**WHAT YOU NEED TO DO**
Print out the data below in full and exactly, skipping the pictures.

**DATA SECTION**
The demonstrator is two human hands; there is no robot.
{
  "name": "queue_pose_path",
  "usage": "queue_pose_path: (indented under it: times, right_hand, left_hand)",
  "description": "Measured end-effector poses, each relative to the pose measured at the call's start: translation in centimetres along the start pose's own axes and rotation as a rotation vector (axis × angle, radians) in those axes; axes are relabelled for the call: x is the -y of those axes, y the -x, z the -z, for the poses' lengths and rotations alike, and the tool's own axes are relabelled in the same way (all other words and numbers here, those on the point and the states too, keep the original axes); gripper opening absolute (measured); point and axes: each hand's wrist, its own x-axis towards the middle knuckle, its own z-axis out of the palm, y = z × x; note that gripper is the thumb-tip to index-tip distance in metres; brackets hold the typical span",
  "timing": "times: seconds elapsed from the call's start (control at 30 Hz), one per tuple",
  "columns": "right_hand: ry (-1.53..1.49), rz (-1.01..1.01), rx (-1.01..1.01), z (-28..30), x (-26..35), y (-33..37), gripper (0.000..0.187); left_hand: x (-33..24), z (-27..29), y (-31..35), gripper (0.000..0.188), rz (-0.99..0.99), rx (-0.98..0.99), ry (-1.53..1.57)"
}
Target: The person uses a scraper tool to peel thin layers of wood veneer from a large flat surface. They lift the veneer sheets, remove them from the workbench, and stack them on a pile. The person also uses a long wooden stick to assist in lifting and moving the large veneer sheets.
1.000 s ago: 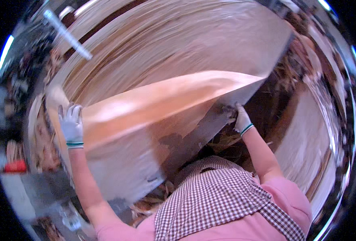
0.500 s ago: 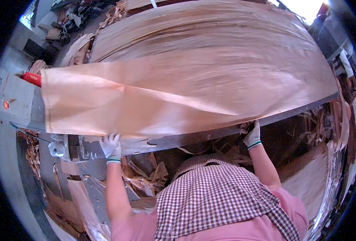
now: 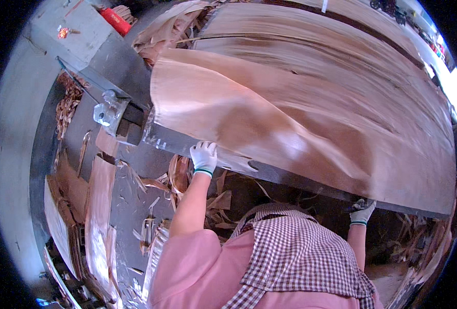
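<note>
A thin, pale-brown wood veneer sheet [image 3: 228,105] lies over the bench, with a long wavy ridge running diagonally across it. At its front edge, my gloved left hand [image 3: 204,156] is closed, fingers curled over the veneer's near edge above the dark metal bench edge [image 3: 290,177]. Farther right along that edge, my gloved right hand [image 3: 363,211] is also closed on the veneer; its fingertips look dark and are partly hidden. Beyond the sheet spreads more layered, streaky veneer [image 3: 311,56].
At the bench's left end stand a metal bracket [image 3: 110,110] and a grey machine housing [image 3: 76,38]. A red cylinder [image 3: 115,21] lies behind it. Veneer scraps [image 3: 179,172] litter the floor below, and long veneer strips [image 3: 98,201] lie at the left.
The view has swung left, so the bench sits tilted and farther right in the picture. The ridge in the veneer has changed shape. Both hands stay at the front edge.
</note>
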Motion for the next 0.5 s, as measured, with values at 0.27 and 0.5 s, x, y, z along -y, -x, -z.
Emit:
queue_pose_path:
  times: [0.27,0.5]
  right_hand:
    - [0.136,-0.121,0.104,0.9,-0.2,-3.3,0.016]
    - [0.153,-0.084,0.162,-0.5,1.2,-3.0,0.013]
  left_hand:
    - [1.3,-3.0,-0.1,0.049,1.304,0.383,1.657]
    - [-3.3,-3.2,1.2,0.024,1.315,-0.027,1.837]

**OUTPUT FOR THIS EXERCISE**
The demonstrator is two human hands; there is no robot.
{
  "name": "queue_pose_path",
  "usage": "queue_pose_path: (indented under it: times, right_hand, left_hand)",
  "description": "Measured end-effector poses, each relative to the pose measured at the call's start: translation in centimetres along the start pose's own axes and rotation as a rotation vector (axis × angle, radians) in those axes; axes are relabelled for the call: x is the -y of those axes, y the -x, z the -z, for the poses' lengths and rotations alike, and the tool's own axes are relabelled in the same way (all other words and numbers here, those on the point and the states too, keep the original axes); gripper opening absolute (measured); point and axes: each hand's wrist, its own x-axis towards the middle knuckle, its own z-axis out of the palm, y = z × x; note that gripper is the thumb-tip to index-tip distance in metres; brackets hold the typical span",
  "timing": "times: seconds elapsed from the call's start (control at 30 Hz), one per tuple",
  "columns": "right_hand: ry (-1.53..1.49), rz (-1.01..1.01), rx (-1.01..1.01), z (-28..30), x (-26..35), y (-33..37), gripper (0.000..0.187); left_hand: x (-33..24), z (-27..29), y (-31..35), gripper (0.000..0.188), rz (-0.99..0.99), rx (-0.98..0.99), ry (-1.53..1.57)"
}
Target: The person uses a scraper tool to peel thin layers of wood veneer from a large flat surface. They lift the veneer sheets, remove them from the workbench, and stack them on a pile. The person also uses a long wooden stick to assist in lifting and moving the large veneer sheets.
1.000 s ago: 
0.500 s ago: 
now: 
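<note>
A thin, pale-brown wood veneer sheet [image 3: 228,105] lies over the bench, with a long wavy ridge running diagonally across it. At its front edge, my gloved left hand [image 3: 204,156] is closed, fingers curled over the veneer's near edge above the dark metal bench edge [image 3: 290,177]. Farther right along that edge, my gloved right hand [image 3: 363,211] is also closed on the veneer; its fingertips look dark and are partly hidden. Beyond the sheet spreads more layered, streaky veneer [image 3: 311,56].
At the bench's left end stand a metal bracket [image 3: 110,110] and a grey machine housing [image 3: 76,38]. A red cylinder [image 3: 115,21] lies behind it. Veneer scraps [image 3: 179,172] litter the floor below, and long veneer strips [image 3: 98,201] lie at the left.
The view has swung left, so the bench sits tilted and farther right in the picture. The ridge in the veneer has changed shape. Both hands stay at the front edge.
</note>
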Motion for the next 0.5 s, as measured, with values at 0.27 and 0.5 s, x, y, z along -y, -x, -z.
Emit:
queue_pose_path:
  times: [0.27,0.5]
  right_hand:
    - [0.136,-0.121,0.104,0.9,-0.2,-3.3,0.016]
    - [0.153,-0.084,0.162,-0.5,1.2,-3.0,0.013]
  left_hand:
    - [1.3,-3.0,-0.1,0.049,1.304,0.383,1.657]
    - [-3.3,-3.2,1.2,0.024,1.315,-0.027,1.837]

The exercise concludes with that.